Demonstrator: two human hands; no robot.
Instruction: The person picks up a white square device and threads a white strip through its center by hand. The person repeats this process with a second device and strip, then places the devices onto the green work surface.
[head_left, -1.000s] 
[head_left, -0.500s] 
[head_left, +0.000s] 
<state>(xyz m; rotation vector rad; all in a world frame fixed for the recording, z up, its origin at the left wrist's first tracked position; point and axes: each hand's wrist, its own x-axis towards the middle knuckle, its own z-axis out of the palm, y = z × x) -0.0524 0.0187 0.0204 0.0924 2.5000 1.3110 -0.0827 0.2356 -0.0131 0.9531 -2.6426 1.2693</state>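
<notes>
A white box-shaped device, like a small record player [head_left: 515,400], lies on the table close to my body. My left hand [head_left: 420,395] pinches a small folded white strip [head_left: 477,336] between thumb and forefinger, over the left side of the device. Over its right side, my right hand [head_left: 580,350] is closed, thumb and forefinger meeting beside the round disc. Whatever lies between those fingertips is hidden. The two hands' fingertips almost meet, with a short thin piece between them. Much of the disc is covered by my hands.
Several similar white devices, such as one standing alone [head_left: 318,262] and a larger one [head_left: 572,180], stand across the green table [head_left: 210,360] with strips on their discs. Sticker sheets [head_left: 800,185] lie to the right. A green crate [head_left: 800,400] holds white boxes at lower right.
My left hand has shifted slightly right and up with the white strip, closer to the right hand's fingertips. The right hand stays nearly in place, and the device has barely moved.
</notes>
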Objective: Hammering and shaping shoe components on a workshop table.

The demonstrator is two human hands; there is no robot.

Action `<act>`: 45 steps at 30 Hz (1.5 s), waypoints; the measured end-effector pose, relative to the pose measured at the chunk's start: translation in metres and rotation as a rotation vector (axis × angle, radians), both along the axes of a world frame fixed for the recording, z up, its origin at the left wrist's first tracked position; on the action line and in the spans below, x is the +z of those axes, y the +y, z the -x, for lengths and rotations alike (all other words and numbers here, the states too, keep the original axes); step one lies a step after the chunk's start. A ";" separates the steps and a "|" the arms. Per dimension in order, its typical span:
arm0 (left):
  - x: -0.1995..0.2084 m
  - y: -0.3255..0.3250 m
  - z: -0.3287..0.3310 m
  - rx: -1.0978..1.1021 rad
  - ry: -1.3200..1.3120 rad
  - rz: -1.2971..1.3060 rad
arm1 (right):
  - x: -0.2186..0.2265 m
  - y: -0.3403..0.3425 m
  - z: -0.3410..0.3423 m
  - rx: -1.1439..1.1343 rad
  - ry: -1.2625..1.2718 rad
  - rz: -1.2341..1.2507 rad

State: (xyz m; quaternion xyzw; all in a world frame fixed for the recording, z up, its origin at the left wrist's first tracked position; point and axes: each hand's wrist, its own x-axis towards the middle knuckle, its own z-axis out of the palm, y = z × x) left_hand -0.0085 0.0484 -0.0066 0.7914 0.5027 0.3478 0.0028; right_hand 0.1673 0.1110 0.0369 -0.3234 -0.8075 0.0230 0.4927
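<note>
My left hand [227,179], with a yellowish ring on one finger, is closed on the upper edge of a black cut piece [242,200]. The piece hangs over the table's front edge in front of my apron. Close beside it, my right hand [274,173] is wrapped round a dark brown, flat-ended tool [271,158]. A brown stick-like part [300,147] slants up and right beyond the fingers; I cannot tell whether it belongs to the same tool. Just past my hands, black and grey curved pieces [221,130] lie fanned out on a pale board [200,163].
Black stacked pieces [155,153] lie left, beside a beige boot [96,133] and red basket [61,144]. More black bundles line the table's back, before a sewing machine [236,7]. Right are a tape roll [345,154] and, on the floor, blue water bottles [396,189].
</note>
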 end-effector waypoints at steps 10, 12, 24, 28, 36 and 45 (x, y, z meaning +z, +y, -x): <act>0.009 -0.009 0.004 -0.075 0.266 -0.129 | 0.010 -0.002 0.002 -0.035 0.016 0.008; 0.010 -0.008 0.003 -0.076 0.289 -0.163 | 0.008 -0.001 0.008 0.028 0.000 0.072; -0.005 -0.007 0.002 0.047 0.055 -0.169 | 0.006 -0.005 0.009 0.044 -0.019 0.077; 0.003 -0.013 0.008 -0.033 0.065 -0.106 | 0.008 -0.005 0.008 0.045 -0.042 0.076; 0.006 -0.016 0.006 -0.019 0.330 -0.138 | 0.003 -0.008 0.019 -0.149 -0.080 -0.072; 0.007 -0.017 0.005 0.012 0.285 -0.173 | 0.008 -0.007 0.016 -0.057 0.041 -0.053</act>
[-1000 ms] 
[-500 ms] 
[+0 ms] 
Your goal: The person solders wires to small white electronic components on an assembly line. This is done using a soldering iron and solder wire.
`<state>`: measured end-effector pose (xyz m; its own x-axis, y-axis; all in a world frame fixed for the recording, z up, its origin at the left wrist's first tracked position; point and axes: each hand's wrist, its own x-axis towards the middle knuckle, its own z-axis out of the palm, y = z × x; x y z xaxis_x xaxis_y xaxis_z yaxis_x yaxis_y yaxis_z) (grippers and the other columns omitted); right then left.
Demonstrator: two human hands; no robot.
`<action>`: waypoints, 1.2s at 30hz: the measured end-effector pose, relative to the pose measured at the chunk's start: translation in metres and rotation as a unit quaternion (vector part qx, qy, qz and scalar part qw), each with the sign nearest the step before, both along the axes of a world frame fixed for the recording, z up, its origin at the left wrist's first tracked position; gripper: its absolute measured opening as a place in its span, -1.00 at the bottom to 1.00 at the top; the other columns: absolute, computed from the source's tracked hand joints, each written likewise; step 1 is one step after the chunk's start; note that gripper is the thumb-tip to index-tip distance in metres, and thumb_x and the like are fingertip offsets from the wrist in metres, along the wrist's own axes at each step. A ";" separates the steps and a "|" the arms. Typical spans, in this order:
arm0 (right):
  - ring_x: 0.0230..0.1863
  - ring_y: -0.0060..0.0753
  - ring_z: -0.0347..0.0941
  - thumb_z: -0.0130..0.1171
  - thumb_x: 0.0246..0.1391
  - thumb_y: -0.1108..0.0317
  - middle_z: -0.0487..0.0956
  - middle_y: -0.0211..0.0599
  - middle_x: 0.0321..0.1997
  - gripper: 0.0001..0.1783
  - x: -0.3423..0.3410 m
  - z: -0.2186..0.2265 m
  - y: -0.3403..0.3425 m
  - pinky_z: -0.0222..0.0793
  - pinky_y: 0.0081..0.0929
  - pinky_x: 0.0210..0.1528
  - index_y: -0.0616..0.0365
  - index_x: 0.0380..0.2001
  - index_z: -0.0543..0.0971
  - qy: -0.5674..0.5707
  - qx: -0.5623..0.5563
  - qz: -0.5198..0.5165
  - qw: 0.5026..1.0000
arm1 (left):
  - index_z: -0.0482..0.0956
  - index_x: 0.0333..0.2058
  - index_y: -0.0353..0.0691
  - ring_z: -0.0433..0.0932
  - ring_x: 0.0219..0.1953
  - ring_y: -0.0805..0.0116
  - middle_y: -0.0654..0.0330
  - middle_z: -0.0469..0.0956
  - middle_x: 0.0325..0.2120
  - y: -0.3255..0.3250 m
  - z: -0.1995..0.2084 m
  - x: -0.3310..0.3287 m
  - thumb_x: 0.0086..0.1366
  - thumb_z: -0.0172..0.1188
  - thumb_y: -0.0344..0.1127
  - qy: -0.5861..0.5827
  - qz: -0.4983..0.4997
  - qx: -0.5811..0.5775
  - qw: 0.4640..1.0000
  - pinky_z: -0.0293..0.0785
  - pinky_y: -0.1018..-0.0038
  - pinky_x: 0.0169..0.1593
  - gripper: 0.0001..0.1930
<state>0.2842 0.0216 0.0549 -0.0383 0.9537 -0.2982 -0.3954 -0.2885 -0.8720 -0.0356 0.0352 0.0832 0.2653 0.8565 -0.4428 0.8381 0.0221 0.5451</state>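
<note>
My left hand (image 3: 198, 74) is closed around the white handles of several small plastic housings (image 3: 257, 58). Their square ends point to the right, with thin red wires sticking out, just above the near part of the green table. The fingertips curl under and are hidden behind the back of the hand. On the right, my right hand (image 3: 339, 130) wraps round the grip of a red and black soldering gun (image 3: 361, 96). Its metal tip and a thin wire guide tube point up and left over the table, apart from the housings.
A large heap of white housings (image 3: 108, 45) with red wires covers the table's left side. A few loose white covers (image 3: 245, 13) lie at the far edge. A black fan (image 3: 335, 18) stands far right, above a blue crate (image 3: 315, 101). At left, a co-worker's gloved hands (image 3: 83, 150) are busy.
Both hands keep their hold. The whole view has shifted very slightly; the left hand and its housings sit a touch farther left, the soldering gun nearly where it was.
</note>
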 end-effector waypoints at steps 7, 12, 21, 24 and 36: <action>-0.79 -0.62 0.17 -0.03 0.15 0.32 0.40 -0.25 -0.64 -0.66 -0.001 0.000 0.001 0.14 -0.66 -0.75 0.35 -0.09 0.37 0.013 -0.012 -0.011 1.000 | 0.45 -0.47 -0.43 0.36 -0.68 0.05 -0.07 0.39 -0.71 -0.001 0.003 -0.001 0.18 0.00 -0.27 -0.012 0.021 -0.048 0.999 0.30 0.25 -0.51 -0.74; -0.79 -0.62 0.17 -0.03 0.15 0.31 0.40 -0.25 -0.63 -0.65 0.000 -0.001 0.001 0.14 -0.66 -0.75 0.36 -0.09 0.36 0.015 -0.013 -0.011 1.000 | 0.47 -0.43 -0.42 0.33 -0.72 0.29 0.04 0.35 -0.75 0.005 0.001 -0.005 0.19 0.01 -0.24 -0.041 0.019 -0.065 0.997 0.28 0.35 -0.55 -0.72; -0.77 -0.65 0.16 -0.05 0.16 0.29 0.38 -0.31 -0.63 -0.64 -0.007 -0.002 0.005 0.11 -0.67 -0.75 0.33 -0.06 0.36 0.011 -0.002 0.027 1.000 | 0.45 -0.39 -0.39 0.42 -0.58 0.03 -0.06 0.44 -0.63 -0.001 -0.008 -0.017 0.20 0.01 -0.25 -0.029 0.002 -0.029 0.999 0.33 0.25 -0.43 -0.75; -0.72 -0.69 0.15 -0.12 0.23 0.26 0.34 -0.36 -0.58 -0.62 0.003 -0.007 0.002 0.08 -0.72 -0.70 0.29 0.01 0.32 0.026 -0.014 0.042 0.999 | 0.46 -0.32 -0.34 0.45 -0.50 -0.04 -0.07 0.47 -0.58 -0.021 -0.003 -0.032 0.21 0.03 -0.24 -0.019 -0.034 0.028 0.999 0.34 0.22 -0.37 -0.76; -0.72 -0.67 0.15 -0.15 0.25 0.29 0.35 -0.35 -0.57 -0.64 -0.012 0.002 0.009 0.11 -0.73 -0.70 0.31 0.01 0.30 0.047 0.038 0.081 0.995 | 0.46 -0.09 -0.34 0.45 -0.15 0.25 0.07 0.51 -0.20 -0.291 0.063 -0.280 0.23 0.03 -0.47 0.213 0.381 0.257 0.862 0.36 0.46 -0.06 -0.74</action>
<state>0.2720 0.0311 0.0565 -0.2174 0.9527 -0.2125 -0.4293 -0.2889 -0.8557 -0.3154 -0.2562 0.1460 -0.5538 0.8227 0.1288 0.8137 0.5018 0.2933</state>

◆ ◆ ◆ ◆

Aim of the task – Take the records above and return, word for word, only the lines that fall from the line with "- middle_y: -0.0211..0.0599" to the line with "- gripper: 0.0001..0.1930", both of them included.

Result of the task –
  - middle_y: -0.0211..0.0599
  - middle_x: 0.0321..0.1997
  - gripper: 0.0001..0.1783
  - x: -0.3423..0.3410 m
  - z: -0.2186..0.2265 m
  - y: -0.3403..0.3425 m
  - pinky_z: -0.0222..0.0793
  - pinky_y: 0.0081..0.0929
  - pinky_x: 0.0210..0.1528
  - index_y: -0.0616..0.0365
  - index_x: 0.0380..0.2001
  - index_z: -0.0543..0.0971
  - qy: -0.5674..0.5707
  - qx: -0.5623..0.5563
  - qz: -0.5198..0.5165
  - qw: 0.5026..1.0000
arm1 (left):
  - index_z: -0.0482..0.0956
  - index_x: 0.0333..0.2058
  - index_y: -0.0353..0.0691
  - ring_z: -0.0433..0.0932
  - ring_x: 0.0219..0.1953
  - ring_y: -0.0805..0.0116
  - middle_y: -0.0654..0.0330
  - middle_z: -0.0469..0.0956
  - middle_x: 0.0325..0.2120
  - y: -0.3255..0.3250 m
  - z: -0.1995..0.2084 m
  - x: -0.3310..0.3287 m
  - thumb_x: 0.0086..0.1366
  - thumb_z: -0.0172..0.1188
  - thumb_y: -0.0344..0.1127
  - qy: -0.5861..0.5827
  - qz: -0.4983..0.4997
  - qx: -0.5811..0.5775
  - qw: 0.4640..1.0000
  - pinky_z: -0.0293..0.0785
  - pinky_y: -0.1018..-0.0038
  - pinky_x: 0.0169..0.1593
  - gripper: 0.0001..0.1930

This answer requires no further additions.